Thanks, that is definitely needed.

Does calling process_measurement(CREDS_CHECK) on only the final file
pass review?  Do you know of any cases where that will break things?

As it stands I don't think it should be assumed that any LSM has
computed it's final creds until bprm_creds_from_file.  Not just the
uid and gid.

If the patch you posted for review works that helps sort that mess out.

> to work around the problem of not calculating the final DAC credentials
> early enough (well, we actually had to change our CREDS_CHECK hook
> behavior).
>
> The second, I could not check. If I remember well, unlike the
> capability LSM, SELinux/Apparmor/SMACK calculate the final credentials
> based on the first file being executed (thus the script, not the
> interpreter). Is this patch keeping the same behavior despite preparing
> the credentials when the final binary is found?

The patch I posted was.

My brain is still reeling from the realization that our security modules
have the implicit assumption that it is safe to calculate their security
information from shell scripts.

In the first half of the 90's I remember there was lots of effort to try
and make setuid shell scripts and setuid perl scripts work, and the
final conclusion was it was a lost cause.

Now I look at security_bprm_creds_for_exec and security_bprm_check which
both have the implicit assumption that it is indeed safe to compute the
credentials from a shell script.

When passing a file descriptor to execat we have
BINPRM_FLAGS_PATH_INACCESSIBLE and use /dev/fd/NNN as the filename
which reduces some of the races.

However when just plain executing a shell script we pass the filename of
the shell script as a command line argument, and expect the shell to
open the filename again.  This has been a time of check to time of use
race for decades, and one of the reasons we don't have setuid shell
scripts.

Yet the IMA implementation (without the above mentioned patch) assumes
the final creds will be calculated before security_bprm_check is called,
and security_bprm_creds_for_exec busily calculate the final creds.
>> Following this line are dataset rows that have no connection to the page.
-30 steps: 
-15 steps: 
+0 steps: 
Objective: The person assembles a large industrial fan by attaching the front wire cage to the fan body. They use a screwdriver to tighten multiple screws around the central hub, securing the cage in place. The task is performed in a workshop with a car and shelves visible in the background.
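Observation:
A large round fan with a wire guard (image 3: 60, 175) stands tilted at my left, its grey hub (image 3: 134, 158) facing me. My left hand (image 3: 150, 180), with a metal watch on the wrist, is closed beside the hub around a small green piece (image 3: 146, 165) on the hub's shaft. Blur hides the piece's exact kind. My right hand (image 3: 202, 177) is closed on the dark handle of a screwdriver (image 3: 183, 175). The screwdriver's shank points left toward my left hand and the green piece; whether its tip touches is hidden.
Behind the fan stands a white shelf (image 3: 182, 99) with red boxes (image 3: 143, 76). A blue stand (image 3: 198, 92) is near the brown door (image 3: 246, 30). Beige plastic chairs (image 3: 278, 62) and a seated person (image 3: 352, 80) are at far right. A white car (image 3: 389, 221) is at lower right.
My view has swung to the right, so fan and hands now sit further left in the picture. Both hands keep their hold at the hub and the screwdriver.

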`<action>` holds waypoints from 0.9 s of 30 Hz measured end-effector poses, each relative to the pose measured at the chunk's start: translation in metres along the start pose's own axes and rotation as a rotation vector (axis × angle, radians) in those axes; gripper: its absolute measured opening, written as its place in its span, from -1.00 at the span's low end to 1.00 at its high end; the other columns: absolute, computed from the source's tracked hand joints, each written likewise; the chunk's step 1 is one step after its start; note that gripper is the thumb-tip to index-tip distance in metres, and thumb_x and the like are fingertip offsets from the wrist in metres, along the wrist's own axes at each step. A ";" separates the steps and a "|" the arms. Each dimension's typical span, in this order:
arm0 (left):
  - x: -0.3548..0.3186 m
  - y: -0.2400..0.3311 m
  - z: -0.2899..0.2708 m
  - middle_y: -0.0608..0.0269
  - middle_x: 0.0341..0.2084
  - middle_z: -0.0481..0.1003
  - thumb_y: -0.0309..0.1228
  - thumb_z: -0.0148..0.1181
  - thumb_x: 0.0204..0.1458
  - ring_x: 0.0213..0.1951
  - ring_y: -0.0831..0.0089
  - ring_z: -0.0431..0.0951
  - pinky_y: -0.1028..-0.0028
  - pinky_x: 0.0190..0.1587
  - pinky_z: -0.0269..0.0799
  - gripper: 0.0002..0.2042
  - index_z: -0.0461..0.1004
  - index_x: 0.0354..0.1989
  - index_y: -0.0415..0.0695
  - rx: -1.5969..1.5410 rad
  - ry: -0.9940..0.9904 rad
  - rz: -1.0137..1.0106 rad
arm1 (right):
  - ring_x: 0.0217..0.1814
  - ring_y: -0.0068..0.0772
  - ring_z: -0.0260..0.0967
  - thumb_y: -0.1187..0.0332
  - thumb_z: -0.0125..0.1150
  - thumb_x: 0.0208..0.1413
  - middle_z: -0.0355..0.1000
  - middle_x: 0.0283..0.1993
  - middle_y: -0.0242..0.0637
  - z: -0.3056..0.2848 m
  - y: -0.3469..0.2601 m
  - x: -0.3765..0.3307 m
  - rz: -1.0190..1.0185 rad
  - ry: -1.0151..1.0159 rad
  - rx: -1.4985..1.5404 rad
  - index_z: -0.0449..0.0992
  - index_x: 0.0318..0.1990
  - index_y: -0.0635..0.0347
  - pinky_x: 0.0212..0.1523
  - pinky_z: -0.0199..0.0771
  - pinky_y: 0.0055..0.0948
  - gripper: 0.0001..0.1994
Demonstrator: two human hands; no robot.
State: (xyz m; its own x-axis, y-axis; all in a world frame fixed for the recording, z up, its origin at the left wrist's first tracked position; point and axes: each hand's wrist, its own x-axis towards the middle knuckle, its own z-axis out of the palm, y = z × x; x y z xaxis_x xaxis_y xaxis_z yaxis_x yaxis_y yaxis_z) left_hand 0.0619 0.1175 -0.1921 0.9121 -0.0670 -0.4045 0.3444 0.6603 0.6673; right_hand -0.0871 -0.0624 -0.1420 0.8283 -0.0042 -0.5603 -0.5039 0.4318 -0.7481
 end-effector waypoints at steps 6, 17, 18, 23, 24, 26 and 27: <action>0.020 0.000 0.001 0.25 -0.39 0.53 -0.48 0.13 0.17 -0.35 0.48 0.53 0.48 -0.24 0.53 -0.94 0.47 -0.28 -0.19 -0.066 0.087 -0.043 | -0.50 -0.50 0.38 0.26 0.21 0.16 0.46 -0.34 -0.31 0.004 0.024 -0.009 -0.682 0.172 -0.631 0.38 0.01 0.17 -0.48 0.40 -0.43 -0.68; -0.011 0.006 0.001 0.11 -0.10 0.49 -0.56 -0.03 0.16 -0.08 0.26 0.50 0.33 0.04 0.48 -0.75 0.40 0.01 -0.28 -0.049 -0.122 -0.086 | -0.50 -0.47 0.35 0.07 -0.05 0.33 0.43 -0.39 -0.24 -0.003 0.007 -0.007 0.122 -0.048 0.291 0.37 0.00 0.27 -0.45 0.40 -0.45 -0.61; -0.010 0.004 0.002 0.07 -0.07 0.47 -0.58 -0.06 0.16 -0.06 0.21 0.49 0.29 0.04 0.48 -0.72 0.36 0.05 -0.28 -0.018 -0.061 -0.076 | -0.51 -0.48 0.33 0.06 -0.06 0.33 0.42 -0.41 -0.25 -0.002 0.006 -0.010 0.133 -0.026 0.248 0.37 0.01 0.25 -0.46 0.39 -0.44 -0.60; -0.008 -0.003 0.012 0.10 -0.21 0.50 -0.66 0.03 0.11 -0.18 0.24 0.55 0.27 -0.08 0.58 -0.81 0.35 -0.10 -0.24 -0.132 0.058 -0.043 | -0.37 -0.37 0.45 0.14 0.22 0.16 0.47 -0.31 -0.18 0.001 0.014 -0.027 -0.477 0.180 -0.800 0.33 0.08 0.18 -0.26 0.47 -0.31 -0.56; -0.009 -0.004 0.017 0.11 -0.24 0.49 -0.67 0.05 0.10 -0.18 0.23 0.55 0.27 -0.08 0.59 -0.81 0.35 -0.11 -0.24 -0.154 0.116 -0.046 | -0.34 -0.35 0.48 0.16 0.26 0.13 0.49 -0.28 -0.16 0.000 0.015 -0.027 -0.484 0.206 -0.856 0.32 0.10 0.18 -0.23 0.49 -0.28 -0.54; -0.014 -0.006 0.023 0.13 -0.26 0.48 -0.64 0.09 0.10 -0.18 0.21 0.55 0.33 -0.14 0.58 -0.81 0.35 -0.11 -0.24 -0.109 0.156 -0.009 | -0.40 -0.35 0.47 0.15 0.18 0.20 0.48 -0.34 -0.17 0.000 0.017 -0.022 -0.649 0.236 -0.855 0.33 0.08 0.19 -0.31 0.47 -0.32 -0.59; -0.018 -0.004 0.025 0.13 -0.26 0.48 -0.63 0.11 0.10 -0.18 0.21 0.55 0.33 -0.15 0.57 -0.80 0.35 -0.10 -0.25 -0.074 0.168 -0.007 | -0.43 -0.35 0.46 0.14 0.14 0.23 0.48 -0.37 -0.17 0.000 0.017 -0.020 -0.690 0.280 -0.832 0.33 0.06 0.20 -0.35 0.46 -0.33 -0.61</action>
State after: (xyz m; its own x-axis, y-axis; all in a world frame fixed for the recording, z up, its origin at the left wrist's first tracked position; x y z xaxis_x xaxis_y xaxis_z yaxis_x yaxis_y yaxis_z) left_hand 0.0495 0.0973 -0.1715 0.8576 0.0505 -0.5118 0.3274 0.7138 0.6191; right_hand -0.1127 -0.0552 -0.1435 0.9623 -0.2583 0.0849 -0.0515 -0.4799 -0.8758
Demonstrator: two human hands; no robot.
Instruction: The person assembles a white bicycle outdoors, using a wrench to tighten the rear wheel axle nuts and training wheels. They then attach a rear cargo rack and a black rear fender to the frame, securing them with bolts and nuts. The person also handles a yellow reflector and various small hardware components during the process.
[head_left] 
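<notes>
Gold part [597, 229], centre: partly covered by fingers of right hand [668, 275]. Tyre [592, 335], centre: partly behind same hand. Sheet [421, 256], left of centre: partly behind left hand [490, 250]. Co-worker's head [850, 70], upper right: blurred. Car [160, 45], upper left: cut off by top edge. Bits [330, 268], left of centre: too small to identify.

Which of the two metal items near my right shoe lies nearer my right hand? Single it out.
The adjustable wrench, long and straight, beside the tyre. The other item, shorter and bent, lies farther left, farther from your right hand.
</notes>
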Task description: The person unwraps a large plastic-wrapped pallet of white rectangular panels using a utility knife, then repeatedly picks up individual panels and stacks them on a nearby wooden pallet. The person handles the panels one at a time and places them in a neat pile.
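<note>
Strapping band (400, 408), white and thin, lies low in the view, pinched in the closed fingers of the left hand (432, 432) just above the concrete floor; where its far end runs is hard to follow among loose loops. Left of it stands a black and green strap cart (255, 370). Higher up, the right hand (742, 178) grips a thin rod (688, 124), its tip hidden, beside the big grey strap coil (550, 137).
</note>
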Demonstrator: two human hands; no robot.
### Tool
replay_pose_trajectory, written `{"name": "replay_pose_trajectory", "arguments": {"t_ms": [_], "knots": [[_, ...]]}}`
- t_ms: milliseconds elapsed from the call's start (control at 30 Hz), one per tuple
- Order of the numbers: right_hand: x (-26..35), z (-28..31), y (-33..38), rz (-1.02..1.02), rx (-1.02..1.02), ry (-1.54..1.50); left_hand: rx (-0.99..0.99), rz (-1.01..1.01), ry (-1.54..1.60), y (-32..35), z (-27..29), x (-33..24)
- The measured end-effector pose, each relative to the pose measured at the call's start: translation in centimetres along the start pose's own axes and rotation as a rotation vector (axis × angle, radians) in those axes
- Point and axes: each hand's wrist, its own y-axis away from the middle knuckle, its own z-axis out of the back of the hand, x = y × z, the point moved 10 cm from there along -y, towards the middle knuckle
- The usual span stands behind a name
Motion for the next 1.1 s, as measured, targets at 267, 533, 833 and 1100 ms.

For some of the security modules I believe anyone can set any label they
want on a file and they remain secure (At which point I don't understand
the point of having labels on files).  I don't believe that is the case
for selinux, or in general.

So just to remove the TOCTOU race the security_bprm_creds_for_exec
and security_bprm_check hooks need to be removed, after moving their
code into something like security_bprm_creds_from_file.

Or am I missing something and even with the TOCTOU race are setuid shell
scripts somehow safe now?

Eric
Re: Are setuid shell scripts safe? (Implied by security_bprm_creds_for_exec)
Posted by Roberto Sassu 8 hours ago
On Mon, 2025-12-01 at 10:06 -0600, Eric W. Biederman wrote:
> Roberto Sassu <roberto.sassu@huaweicloud.com> writes:
> 
> > + Mimi, linux-integrity (would be nice if we are in CC when linux-
> > security-module is in CC).
> > 
> > Apologies for not answering earlier, it seems I don't receive the
> > emails from the linux-security-module mailing list (thanks Serge for
> > letting me know!).
> > 
> > I see two main effects of this patch. First, the bprm_check_security
> > hook implementations will not see bprm->cred populated. That was a
> > problem before we made this patch:
> > 
> > https://patchew.org/linux/20251008113503.2433343-1-roberto.sassu@huaweicloud.com/
> 
> Thanks, that is definitely needed.
> 
> Does calling process_measurement(CREDS_CHECK) on only the final file
> pass review?  Do you know of any cases where that will break things?

We intentionally changed the behavior of CREDS_CHECK to be invoked only
for the final file. We are monitoring for bug reports, if we receive
complains from people that the patch breaks their expectation we will
revisit the issue.

Any LSM implementing bprm_check_security looking for brpm->cred would
be affected by recalculating the DAC credentials for the final binary.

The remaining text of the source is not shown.